Problem details -
Report every line in the listing below where the string "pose" shows up.

Stored data -
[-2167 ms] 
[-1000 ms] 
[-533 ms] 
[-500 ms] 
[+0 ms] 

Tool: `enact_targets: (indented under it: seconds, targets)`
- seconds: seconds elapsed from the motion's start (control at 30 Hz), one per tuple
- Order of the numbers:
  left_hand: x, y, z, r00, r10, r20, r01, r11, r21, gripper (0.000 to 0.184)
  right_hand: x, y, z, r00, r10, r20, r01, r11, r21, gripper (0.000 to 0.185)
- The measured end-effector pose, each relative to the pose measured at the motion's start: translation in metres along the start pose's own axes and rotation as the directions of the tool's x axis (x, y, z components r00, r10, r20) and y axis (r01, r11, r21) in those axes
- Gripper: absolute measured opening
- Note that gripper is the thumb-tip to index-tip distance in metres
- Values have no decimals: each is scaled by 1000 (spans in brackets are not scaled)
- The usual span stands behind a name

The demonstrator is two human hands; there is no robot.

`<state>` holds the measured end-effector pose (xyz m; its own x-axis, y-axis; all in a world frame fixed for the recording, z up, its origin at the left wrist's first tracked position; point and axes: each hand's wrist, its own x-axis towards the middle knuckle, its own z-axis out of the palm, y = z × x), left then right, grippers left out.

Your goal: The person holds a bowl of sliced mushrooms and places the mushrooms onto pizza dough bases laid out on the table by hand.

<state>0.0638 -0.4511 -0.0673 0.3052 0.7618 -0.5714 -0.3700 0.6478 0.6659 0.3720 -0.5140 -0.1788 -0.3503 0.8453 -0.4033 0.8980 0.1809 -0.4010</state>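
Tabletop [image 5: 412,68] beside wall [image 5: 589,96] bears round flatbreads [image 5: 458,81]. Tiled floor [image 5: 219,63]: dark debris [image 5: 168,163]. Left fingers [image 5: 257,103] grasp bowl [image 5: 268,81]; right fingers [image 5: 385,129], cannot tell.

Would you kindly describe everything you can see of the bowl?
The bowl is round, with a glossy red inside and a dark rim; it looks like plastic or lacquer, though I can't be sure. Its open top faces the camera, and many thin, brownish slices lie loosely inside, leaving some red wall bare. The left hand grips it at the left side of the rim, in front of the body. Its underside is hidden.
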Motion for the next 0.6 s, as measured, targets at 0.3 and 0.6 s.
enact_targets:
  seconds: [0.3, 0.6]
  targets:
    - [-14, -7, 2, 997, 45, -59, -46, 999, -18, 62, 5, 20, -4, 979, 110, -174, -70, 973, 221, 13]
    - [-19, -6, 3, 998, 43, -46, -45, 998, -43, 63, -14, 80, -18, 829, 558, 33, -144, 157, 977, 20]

Answer box -
- The measured end-effector pose, each relative to the pose measured at the motion's start: translation in metres along the start pose's own axes and rotation as the directions of the tool's x axis (x, y, z components r00, r10, r20) and y axis (r01, r11, r21) in those axes
`<state>` holds the measured end-effector pose (xyz m; its own x-axis, y-axis; all in a world frame fixed for the recording, z up, its origin at the left wrist's first tracked position; point and axes: each hand's wrist, its own x-axis towards the middle knuckle, its own z-axis out of the palm, y = z × x), left then right, grippers left out.

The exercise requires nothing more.